Anche perché c'è un filo narrativo poetico in questa storia: un attacco diretto alla violenza e all'ottusità umana che passa da un popolo di guerrieri a uno dei più grandi musicisti americani grazie all'opera degli anni Venti di uno scrittore russo che vincerà il premio Nobel per la letteratura.

Intanto colpisce che fossero proprio i cosacchi con le loro leggendarie tradizioni militari a ispirare questa canzone: andavano alle armi a 18 anni per tre anni di addestramento. Prestavano servizio attivo per altri dodici anni e restavano poi in riserva per altri cinque anni. Sono loro che nei secoli e dopo ribellioni storiche come la rivolta Khmelnytsky hanno contribuito più di ogni altro gruppo etnico alla formazione di una coscienza nazionale che avrebbe portato alla formazione e all'indipendenza dell'Ucraina nel lontano 1917. Durante la rivoluzione russa i cosacchi erano schierati dalla parte dei russi bianchi, contro i bolsheviki. Ci furono sanguinose battaglie che portarono nel giro di breve anche a un'invasione da parte del l'Unione Sovietica. Che la storia si ripeta, come ci dice la canzone, lo sappiamo dal tragico ricordo degli attacchi e dei boicottaggi da parte russa negli anni Trenta. Fra il 1932 e il 1933, anche per punire una struttura latifondista che non rispettava i canoni della rivoluzione comunista, Joseph Stalin "organizzò" una carestia in Ucraina bloccando i flussi di derrate alimentari, di attrezzi per lavorare i campi, di concimi e sementi. Quella storia, che sembra lontanissima nel tempo e che raramente è stata rievocata durante la crisi dei nostri giorni, ha un nome: Holodomor. Fu un isolamento assoluto, un genocidio, che fece secondo stime recenti fra i 6 e gli 8 milioni di morti fra la popolazione ucraina. Oggi le truppe regolari ucraine bombardano Donetsk per debellare i ribelli filorussi armati da Mosca. Ma Kiev consente alle famigerate truppe d'azione irregolari Azov, di matrice neonazista, di partecipare ai combattimenti.

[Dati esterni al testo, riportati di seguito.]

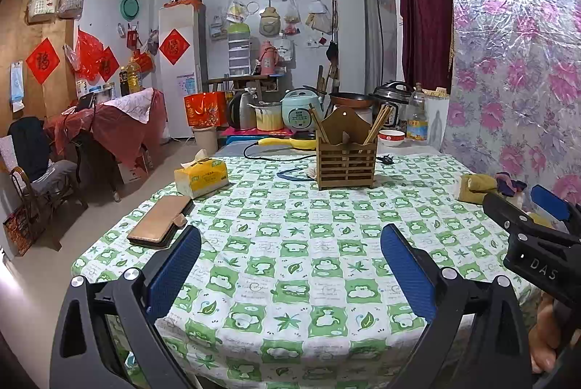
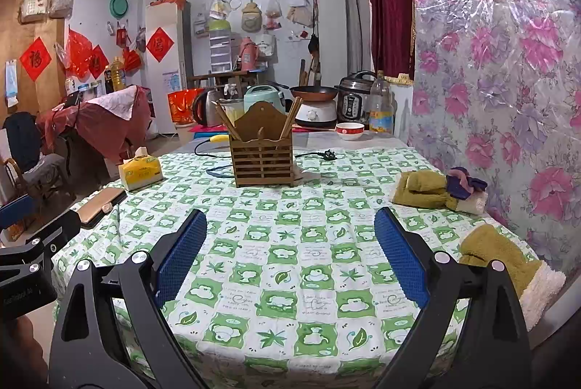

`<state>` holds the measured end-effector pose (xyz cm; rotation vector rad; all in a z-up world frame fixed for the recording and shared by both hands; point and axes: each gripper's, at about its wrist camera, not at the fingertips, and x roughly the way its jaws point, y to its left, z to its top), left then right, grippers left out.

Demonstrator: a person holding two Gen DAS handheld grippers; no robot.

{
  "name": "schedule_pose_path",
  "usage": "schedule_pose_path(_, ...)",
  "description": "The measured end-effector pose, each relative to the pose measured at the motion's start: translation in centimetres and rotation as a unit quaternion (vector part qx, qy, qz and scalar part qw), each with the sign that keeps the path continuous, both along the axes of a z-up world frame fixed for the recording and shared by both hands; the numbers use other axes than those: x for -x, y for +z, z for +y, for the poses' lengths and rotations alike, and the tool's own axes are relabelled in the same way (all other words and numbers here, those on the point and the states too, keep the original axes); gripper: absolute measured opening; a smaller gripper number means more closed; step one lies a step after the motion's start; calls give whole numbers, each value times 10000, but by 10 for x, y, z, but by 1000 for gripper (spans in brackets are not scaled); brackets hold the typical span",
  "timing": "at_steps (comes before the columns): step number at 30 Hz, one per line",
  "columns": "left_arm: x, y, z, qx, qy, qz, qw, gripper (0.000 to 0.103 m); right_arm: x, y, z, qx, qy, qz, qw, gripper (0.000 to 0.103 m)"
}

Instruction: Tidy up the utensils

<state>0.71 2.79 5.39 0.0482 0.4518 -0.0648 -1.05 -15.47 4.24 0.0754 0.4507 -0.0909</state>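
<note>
A brown slatted wooden utensil holder [image 1: 346, 158] stands upright near the far middle of the table; it also shows in the right wrist view [image 2: 262, 160]. Wooden chopsticks [image 1: 377, 126] lean out of both its sides, as in the right wrist view [image 2: 290, 118]. A blue-handled utensil [image 1: 292, 174] lies flat just left of the holder. My left gripper [image 1: 290, 260] is open and empty above the near table. My right gripper [image 2: 290, 245] is open and empty, well short of the holder; it also shows at the right of the left wrist view [image 1: 523, 204].
The table [image 1: 308, 280] has a green checked cloth. On it lie a yellow tissue box [image 1: 201, 176], a brown phone wallet [image 1: 161, 221], a black power cord [image 2: 316, 155], and mustard cloths [image 2: 435, 187] by the floral wall. A bowl [image 2: 349, 130], bottle and cookers stand behind.
</note>
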Motion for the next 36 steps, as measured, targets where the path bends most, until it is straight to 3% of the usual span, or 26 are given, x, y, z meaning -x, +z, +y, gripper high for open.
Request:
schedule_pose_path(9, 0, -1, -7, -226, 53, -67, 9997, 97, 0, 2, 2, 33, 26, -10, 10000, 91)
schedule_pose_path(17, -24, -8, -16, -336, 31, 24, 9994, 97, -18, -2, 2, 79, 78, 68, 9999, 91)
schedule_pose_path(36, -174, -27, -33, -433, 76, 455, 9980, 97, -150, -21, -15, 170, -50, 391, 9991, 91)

Anche per questo ci sono massicci convogli e 20mila truppe russe pronti ad "aiutare" l'Ucraina da un momento all'altro per "ragioni umanitarie". Il confronto è sfuggito di mano. Abbiamo guerra e orrori ai nostri confini, anzi "dentro" l'Europa. Nel 2012 noi cittadini europei abbiamo ricevuto il premio Nobel per la Pace per «aver contribuito all'avanzamento della pace, della riconciliazione, della democrazia e dei diritti umani in Europa». Oggi reagiamo alle violazioni del diritto internazionale con impotenti sanzioni economiche contro Mosca che potrebbe a sua volta minacciare di tagliare l'approvvigionamento energetico all'Europa. Non so se questa canzone e la storia della sua forte matrice multiculturale potranno affievolire il cinismo e le divisioni del nostro tempo. Ma so che la canzone di Seeger ha avuto una presa popolare mondiale ed è stata tradotta in molte lingue.